EXERCISE DESCRIPTION> Take the whole listing and reproduce it exactly, pictures excepted.

COLLECTED DATA>

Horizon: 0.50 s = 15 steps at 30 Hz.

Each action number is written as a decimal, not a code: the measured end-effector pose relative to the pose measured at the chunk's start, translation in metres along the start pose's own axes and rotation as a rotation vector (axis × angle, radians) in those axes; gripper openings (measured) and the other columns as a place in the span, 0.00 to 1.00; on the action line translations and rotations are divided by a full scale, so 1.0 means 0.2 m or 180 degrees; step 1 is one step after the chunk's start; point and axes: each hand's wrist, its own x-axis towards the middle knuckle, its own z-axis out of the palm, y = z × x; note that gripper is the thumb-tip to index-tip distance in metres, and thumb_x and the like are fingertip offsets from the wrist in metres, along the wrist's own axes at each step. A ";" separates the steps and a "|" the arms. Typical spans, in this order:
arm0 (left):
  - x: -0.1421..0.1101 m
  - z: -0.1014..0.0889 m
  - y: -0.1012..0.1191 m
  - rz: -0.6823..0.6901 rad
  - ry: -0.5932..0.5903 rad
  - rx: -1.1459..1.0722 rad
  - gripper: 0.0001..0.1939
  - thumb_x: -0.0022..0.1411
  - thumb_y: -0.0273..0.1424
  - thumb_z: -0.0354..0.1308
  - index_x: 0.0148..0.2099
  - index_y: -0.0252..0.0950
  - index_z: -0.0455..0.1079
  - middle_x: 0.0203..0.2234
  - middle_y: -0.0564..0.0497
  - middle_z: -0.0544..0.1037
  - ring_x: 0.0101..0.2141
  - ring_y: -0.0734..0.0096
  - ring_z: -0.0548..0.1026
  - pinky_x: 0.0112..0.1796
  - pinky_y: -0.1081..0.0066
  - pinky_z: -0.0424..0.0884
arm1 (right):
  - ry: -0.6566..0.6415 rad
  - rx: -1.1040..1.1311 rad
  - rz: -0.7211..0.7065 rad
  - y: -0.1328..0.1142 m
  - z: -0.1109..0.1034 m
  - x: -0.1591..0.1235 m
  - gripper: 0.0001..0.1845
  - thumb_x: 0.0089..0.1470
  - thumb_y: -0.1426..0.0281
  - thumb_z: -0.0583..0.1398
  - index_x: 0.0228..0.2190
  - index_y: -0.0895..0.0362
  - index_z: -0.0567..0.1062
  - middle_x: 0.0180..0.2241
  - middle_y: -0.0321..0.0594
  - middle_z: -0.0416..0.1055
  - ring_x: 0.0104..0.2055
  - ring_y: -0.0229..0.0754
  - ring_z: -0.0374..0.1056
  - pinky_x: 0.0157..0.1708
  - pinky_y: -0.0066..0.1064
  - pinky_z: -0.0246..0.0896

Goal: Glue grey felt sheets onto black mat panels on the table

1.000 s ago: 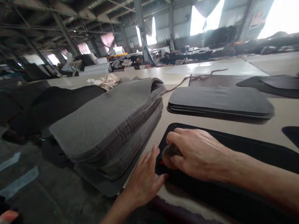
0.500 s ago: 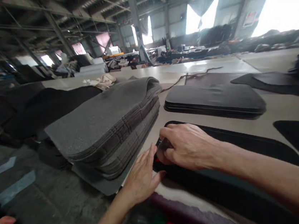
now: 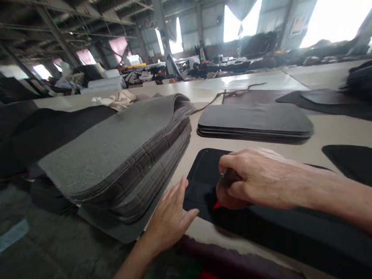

RESPONSE AREA>
Horizon: 0.50 s = 15 steps at 30 Hz.

Each action number is written as a decimal, not a code: the measured end-effector pose relative to the pose measured at the chunk's start, translation in metres along the start pose's own axes and rotation as a rotation vector (axis × angle, radians) in those axes; gripper openings (measured) and the other columns as a place in the span, 0.00 to 1.00; on the action line translations and rotations are divided by a full scale, so 1.0 means 0.2 m or 180 degrees; step 1 is one step after the chunk's start; point and axes: each hand's wrist, its own x-axis towards the middle knuckle, its own z-axis out of the palm, y = z × x; note that gripper is the thumb-tip to index-tip distance in metres, and thumb_x and the like are fingertip offsets from the wrist in metres, along the wrist's own axes at each step. A ";" separates the steps and a "|" the arms. Typical spans, in this order:
arm0 (left):
  - x: -0.1421..0.1101 m
  - z: -0.1014..0.0889 m
  - y: -0.1012..0.1191 m
  - rz: -0.6823..0.6901 rad
  - ry: -0.5932..0.5903 rad
  - rx: -1.1459..1.0722 rad
  - gripper: 0.0001..0.1939
  - thumb_x: -0.0022..0.1411
  - thumb_y: -0.0273..0.1424
  - thumb_z: -0.0354..0.1308
  - index_x: 0.0148..0.2099
  - index_y: -0.0252..0.0950
  - index_z: -0.0455..0.1079
  - middle_x: 0.0203..0.2234
  - middle_y: -0.0564..0.0497
  - middle_z: -0.0544..0.1037
  - ring_x: 0.0101..0.2141
  - ring_y: -0.0734..0.0096
  - ring_z: -0.0548..0.1026
  - pinky_x: 0.0112..0.1796
  - pinky_y: -0.1081..0.0066
  - pinky_z: -0.0424..0.0884
arm1 (right):
  - ry: -0.6566..0.6415 rad
  - rx: -1.1040..1.1311 rad
  - rz: -0.7211..0.7065 rad
  - y: -0.1328..0.1142 m
  - z: -0.1109..0.1034 m
  - x: -0.1591..0.1235 m
  - gripper: 0.0001..0.1845
  - thumb_x: 0.0089..0.1470
  - thumb_y: -0.1426..0.0281
  - thumb_z: -0.0583..0.1398
  - index_x: 0.0228..0.2190
  - index_y: -0.0895..0.0362
  - index_z: -0.0567..0.1062
  - middle_x: 0.0180..0.2241
  - middle_y: -0.0321..0.0594
  - middle_z: -0.0416..0.1055
  - ring_x: 0.0104..0.2055
  - ring_y: -0.0229..0.0754
  - ring_z: -0.0374..0.1056
  - pinky_x: 0.0157..0.1708
  - pinky_y: -0.0066..0.1064
  - pinky_z: -0.0246..0.0896

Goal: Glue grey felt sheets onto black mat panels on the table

1.000 s ago: 
0.500 s ago: 
now: 

No further output is expected.